Data excerpts:
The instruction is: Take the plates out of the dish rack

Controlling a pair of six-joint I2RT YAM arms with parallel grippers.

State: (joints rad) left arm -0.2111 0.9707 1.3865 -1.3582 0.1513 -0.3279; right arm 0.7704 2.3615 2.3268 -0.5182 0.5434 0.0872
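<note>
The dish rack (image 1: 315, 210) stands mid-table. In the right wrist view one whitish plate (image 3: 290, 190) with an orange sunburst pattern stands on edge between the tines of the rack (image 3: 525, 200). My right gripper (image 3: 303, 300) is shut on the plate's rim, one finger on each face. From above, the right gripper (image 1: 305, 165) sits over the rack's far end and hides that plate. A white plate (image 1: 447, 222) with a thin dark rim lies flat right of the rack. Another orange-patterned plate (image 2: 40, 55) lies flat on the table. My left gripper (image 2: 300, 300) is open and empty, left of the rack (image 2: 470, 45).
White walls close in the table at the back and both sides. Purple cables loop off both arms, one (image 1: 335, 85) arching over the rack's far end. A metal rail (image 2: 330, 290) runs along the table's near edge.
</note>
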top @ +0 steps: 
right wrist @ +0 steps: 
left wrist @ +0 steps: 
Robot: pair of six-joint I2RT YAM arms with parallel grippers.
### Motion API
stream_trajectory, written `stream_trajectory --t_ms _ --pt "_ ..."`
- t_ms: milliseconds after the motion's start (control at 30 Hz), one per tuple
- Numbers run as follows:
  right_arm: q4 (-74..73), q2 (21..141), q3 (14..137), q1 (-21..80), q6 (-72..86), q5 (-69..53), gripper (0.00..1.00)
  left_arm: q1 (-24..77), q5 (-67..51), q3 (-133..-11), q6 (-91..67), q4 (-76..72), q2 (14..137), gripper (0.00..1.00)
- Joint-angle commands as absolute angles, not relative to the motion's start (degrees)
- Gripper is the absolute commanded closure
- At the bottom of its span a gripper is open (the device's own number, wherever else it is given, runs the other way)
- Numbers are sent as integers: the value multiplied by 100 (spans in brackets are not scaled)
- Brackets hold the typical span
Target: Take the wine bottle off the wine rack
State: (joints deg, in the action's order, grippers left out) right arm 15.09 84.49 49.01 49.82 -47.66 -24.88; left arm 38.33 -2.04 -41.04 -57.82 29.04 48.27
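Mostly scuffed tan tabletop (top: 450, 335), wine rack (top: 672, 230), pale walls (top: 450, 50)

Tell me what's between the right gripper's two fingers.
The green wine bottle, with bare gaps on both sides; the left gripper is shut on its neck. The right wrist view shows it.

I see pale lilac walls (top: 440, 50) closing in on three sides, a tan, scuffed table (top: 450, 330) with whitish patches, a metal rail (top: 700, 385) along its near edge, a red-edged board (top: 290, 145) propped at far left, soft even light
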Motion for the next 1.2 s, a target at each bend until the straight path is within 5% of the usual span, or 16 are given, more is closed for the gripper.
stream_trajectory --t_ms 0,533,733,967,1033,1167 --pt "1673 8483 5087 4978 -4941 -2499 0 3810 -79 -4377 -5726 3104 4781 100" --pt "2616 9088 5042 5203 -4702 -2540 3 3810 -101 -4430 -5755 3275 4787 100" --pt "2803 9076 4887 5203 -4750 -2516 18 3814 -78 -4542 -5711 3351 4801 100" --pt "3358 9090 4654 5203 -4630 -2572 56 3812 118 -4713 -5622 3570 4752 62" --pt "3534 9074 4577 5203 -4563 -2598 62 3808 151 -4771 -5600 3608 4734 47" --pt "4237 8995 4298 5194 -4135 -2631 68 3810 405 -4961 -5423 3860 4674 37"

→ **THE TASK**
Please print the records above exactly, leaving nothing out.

→ **EXERCISE RESULT**
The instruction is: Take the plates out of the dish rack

Controlling a pair of six-joint I2RT YAM arms with parallel grippers.

State: (joints rad) left arm -0.2111 0.9707 1.3865 -1.3582 0.1513 -0.3279; right arm 0.7704 2.3615 2.3268 -0.5182 0.5434 0.0872
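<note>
The dish rack (image 1: 315, 210) stands mid-table. In the right wrist view one whitish plate (image 3: 290, 190) with an orange sunburst pattern stands on edge between the tines of the rack (image 3: 525, 200). My right gripper (image 3: 303, 300) is shut on the plate's rim, one finger on each face. From above, the right gripper (image 1: 305, 165) sits over the rack's far end and hides that plate. A white plate (image 1: 447, 222) with a thin dark rim lies flat right of the rack. Another orange-patterned plate (image 2: 40, 55) lies flat on the table. My left gripper (image 2: 300, 300) is open and empty, left of the rack (image 2: 470, 45).
White walls close in the table at the back and both sides. Purple cables loop off both arms, one (image 1: 335, 85) arching over the rack's far end. A metal rail (image 2: 330, 290) runs along the table's near edge.
</note>
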top @ +0 steps: 
right wrist @ +0 steps: 
left wrist @ +0 steps: 
Robot: pair of six-joint I2RT YAM arms with parallel grippers.
### Motion API
stream_trajectory, written `stream_trajectory --t_ms _ --pt "_ ..."`
- t_ms: milliseconds after the motion's start (control at 30 Hz), one per tuple
- Numbers run as follows:
  right_arm: q4 (-74..73), q2 (21..141), q3 (14..137), q1 (-21..80), q6 (-72..86), q5 (-69..53), gripper (0.00..1.00)
  left_arm: q1 (-24..77), q5 (-67..51), q3 (-133..-11), q6 (-91..67), q4 (-76..72), q2 (14..137), gripper (0.00..1.00)
- Joint-angle commands as absolute angles, not relative to the motion's start (degrees)
- Gripper is the absolute commanded closure
- At the bottom of its span a gripper is open (the device's own number, wherever else it is given, runs the other way)
- Numbers are sent as integers: the value multiplied by 100 (spans in brackets are not scaled)
- Brackets hold the typical span
Target: Take the wine bottle off the wine rack
State: (joints deg, in the action's order, grippers left out) right arm 15.09 84.49 49.01 49.82 -47.66 -24.88; left arm 38.33 -2.04 -41.04 -57.82 29.04 48.27
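Mostly scuffed tan tabletop (top: 450, 335), wine rack (top: 672, 230), pale walls (top: 450, 50)

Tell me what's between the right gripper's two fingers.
The green wine bottle, with bare gaps on both sides; the left gripper is shut on its neck. The right wrist view shows it.

I see pale lilac walls (top: 440, 50) closing in on three sides, a tan, scuffed table (top: 450, 330) with whitish patches, a metal rail (top: 700, 385) along its near edge, a red-edged board (top: 290, 145) propped at far left, soft even light
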Motion for the next 1.2 s, a target at each bend until the straight path is within 5% of the usual span, or 16 are given, more is closed for the gripper.
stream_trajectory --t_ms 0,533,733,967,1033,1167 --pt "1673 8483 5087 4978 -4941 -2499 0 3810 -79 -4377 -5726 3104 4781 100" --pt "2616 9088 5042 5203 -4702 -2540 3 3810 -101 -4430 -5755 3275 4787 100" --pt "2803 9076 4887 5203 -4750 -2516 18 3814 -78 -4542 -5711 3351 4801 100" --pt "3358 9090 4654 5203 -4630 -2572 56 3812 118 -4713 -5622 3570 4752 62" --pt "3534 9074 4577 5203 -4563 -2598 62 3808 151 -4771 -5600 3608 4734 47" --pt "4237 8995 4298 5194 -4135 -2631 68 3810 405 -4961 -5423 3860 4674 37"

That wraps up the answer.